Take the lines from the one with "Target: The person" to the end of the listing, both ends included, and quote them exactly, leaving pictures out.

§ Provided material:
[Start of section]

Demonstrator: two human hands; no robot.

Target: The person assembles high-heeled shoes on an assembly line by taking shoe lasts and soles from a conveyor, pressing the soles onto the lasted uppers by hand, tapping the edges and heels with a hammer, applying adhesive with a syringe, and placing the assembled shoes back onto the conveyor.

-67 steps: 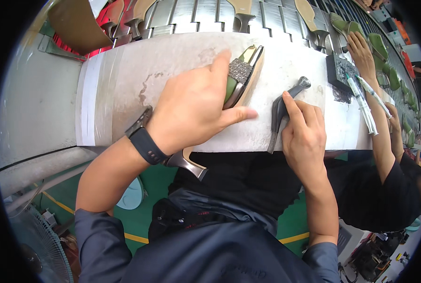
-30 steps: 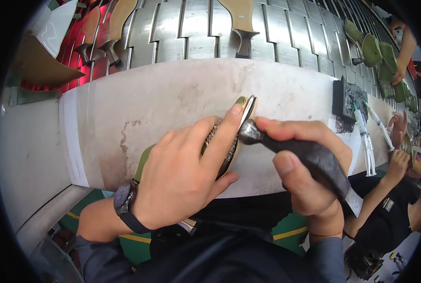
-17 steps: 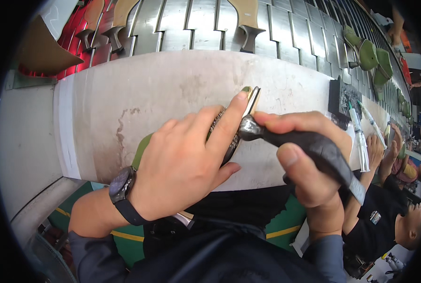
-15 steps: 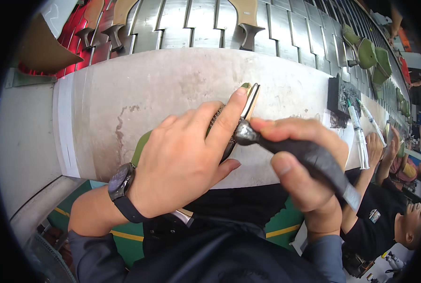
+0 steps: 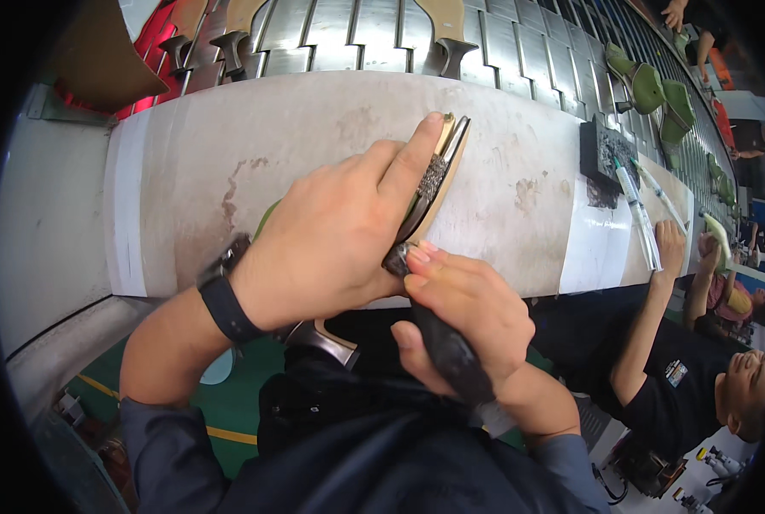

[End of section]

§ Your response:
Target: The person assembles high-heeled shoes on an assembly line by taking shoe lasts and soles from a conveyor, pressing the soles onto the lasted uppers by hand, tapping the edges and heels with a hammer, applying adhesive with a syringe, and placing the assembled shoes back onto the conveyor.

-67 steps: 
-30 steps: 
-17 steps: 
-15 steps: 
+0 steps: 

Nothing remains to be done, and the exercise is complete.